**Directions**
Word for word, restate all of the entries.

Source records
·····
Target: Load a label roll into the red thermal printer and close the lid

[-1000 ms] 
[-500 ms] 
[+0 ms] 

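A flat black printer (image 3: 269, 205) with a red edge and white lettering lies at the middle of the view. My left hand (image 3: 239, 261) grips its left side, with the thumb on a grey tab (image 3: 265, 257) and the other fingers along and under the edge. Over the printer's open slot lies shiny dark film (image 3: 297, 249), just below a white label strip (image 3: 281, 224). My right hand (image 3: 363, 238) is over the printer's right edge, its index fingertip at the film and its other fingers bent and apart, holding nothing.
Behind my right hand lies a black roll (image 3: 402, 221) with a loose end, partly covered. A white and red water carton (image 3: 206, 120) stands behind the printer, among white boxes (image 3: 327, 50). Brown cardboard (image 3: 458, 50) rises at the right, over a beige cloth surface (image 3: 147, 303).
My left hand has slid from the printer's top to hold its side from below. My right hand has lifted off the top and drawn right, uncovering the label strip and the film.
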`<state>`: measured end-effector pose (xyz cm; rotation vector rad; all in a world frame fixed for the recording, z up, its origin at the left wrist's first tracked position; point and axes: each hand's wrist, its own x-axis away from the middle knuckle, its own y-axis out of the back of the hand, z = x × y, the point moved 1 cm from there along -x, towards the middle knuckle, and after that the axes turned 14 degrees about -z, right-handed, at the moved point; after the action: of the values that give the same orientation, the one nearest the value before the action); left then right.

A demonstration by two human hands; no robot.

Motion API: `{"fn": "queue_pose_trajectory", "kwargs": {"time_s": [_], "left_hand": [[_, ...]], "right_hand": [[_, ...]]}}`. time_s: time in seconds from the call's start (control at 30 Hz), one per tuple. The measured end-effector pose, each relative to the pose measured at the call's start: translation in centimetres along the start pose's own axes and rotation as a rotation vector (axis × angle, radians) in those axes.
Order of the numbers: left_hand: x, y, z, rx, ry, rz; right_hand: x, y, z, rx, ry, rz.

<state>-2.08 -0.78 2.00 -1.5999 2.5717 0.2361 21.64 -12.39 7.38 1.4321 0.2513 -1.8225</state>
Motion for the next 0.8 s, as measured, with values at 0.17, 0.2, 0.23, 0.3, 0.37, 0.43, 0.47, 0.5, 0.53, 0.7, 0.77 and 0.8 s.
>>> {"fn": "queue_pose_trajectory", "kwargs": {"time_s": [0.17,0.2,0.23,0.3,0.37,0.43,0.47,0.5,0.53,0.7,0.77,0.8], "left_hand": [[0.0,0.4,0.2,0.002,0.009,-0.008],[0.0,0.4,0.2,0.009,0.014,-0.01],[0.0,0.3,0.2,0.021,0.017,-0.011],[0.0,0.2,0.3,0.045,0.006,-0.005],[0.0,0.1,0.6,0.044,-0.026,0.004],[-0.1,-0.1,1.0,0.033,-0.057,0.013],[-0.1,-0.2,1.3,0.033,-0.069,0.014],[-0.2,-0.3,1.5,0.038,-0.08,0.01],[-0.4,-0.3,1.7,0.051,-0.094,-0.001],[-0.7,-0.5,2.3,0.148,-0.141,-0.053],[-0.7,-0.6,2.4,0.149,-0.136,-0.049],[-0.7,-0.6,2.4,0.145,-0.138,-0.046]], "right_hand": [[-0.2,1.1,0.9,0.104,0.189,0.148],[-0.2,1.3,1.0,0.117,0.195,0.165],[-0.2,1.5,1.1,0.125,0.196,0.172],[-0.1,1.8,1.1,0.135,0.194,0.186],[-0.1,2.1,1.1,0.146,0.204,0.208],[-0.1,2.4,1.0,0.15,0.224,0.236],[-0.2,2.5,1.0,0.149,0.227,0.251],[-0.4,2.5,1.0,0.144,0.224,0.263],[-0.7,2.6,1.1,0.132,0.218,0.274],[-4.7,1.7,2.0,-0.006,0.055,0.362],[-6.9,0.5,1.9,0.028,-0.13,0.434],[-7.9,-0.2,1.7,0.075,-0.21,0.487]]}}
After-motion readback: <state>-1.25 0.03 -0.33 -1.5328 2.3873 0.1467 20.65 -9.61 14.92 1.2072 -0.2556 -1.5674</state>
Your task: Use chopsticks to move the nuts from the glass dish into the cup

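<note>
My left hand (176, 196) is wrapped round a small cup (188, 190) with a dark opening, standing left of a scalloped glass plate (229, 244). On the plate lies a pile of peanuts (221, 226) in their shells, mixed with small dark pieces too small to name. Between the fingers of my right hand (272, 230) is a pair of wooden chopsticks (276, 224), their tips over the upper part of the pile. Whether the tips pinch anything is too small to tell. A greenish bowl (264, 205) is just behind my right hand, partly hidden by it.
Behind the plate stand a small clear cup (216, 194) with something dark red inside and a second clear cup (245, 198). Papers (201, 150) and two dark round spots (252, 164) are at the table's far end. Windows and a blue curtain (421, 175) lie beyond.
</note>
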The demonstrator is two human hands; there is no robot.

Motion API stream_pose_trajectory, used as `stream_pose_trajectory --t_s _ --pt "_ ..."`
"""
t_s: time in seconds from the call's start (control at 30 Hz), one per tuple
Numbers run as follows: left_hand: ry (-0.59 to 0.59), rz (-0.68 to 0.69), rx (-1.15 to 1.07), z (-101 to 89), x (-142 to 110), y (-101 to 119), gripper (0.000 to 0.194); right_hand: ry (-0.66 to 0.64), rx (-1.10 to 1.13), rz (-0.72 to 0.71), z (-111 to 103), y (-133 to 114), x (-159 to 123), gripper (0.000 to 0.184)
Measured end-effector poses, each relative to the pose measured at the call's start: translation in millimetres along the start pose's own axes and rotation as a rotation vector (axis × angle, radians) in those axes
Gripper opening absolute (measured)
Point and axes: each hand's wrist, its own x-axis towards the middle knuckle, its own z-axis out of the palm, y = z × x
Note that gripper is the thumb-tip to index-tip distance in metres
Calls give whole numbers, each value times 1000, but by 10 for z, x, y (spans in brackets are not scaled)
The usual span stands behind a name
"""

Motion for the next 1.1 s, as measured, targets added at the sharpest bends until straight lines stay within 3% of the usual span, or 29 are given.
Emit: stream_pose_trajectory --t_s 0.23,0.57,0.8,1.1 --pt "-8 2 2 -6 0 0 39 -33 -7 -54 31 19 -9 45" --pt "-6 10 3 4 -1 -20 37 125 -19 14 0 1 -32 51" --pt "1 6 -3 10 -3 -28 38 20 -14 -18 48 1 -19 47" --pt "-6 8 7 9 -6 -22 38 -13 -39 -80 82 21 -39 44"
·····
**Response area**
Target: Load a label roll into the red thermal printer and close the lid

[-1000 ms] 
[-500 ms] 
[+0 ms] 

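A flat black printer (image 3: 269, 205) with a red edge and white lettering lies at the middle of the view. My left hand (image 3: 239, 261) grips its left side, with the thumb on a grey tab (image 3: 265, 257) and the other fingers along and under the edge. Over the printer's open slot lies shiny dark film (image 3: 297, 249), just below a white label strip (image 3: 281, 224). My right hand (image 3: 363, 238) is over the printer's right edge, its index fingertip at the film and its other fingers bent and apart, holding nothing.
Behind my right hand lies a black roll (image 3: 402, 221) with a loose end, partly covered. A white and red water carton (image 3: 206, 120) stands behind the printer, among white boxes (image 3: 327, 50). Brown cardboard (image 3: 458, 50) rises at the right, over a beige cloth surface (image 3: 147, 303).
My left hand has slid from the printer's top to hold its side from below. My right hand has lifted off the top and drawn right, uncovering the label strip and the film.
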`<state>`: measured end-effector pose (xyz cm; rotation vector rad; all in a world frame fixed for the recording, z up, its origin at the left wrist's first tracked position; point and axes: each hand's wrist, its own x-axis away from the middle knuckle, its own y-axis out of the back of the hand, z = x × y, the point moved 1 cm from there along -x, towards the middle knuckle, and after that the axes turned 14 degrees about -z, right-handed, at the moved point; after the action: of the values that give the same orientation, the one nearest the value before the action); left then right.

A demonstration by two human hands; no robot.

Motion API: `{"fn": "queue_pose_trajectory", "kwargs": {"time_s": [_], "left_hand": [[_, ...]], "right_hand": [[_, ...]]}}`. time_s: time in seconds from the call's start (control at 30 Hz), one per tuple. The measured end-effector pose, each relative to the pose measured at the call's start: translation in centimetres along the start pose's own axes and rotation as a rotation vector (axis × angle, radians) in those axes.
Order of the numbers: left_hand: x, y, z, rx, ry, rz; right_hand: x, y, z, rx, ry, rz.

<state>-2.08 -0.78 2.00 -1.5999 2.5717 0.2361 21.64 -12.39 7.38 1.4321 0.2513 -1.8225</state>
Motion for the next 0.8 s, as measured, with values at 0.17, 0.2, 0.23, 0.3, 0.37, 0.43, 0.47, 0.5, 0.53, 0.7, 0.77 and 0.8 s.
>>> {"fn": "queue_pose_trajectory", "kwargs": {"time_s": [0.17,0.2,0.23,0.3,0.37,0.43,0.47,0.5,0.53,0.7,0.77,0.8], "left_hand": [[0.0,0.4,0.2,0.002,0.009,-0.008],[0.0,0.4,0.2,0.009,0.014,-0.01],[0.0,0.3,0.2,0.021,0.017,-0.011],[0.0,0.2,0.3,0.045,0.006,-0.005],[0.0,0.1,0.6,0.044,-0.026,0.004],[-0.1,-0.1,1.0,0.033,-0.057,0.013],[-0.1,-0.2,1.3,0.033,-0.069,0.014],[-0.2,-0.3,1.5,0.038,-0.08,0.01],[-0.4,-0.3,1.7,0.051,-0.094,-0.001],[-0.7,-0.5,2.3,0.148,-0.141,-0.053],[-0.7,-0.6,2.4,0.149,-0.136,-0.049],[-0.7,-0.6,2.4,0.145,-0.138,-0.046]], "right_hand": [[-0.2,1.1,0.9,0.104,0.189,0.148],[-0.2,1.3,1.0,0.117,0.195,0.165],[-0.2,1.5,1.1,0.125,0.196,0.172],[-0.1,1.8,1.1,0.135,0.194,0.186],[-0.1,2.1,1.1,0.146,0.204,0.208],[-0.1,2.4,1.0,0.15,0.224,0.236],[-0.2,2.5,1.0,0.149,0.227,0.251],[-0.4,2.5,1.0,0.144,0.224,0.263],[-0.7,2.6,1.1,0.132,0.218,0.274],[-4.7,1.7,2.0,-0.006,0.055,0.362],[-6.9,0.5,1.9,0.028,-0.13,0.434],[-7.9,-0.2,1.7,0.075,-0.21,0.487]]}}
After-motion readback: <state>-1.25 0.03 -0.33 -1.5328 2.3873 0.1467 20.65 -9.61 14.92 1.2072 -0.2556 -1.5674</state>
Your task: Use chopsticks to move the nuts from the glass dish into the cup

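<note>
My left hand (176, 196) is wrapped round a small cup (188, 190) with a dark opening, standing left of a scalloped glass plate (229, 244). On the plate lies a pile of peanuts (221, 226) in their shells, mixed with small dark pieces too small to name. Between the fingers of my right hand (272, 230) is a pair of wooden chopsticks (276, 224), their tips over the upper part of the pile. Whether the tips pinch anything is too small to tell. A greenish bowl (264, 205) is just behind my right hand, partly hidden by it.
Behind the plate stand a small clear cup (216, 194) with something dark red inside and a second clear cup (245, 198). Papers (201, 150) and two dark round spots (252, 164) are at the table's far end. Windows and a blue curtain (421, 175) lie beyond.
</note>
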The demonstrator is two human hands; there is no robot.

Motion API stream_pose_trajectory, used as `stream_pose_trajectory --t_s _ --pt "_ ..."`
"""
t_s: time in seconds from the call's start (control at 30 Hz), one per tuple
Numbers run as follows: left_hand: ry (-0.59 to 0.59), rz (-0.68 to 0.69), rx (-1.15 to 1.07), z (-101 to 89), x (-142 to 110), y (-101 to 119), gripper (0.000 to 0.194); right_hand: ry (-0.66 to 0.64), rx (-1.10 to 1.13), rz (-0.72 to 0.71), z (-111 to 103), y (-133 to 114), x (-159 to 123), gripper (0.000 to 0.184)
Measured end-effector poses, each relative to the pose measured at the call's start: translation in millimetres along the start pose's own axes and rotation as a rotation vector (axis × angle, radians) in those axes
Gripper opening absolute (measured)
Point and axes: each hand's wrist, its own x-axis towards the middle knuckle, its own z-axis out of the palm, y = z × x
Note that gripper is the thumb-tip to index-tip distance in metres
Calls give whole numbers, each value times 1000, but by 10 for z, x, y (spans in brackets are not scaled)
The usual span stands behind a name
"""

Motion for the next 1.1 s, as measured, targets added at the sharpest bends until straight lines stay within 3% of the usual span, or 29 are given.
Emit: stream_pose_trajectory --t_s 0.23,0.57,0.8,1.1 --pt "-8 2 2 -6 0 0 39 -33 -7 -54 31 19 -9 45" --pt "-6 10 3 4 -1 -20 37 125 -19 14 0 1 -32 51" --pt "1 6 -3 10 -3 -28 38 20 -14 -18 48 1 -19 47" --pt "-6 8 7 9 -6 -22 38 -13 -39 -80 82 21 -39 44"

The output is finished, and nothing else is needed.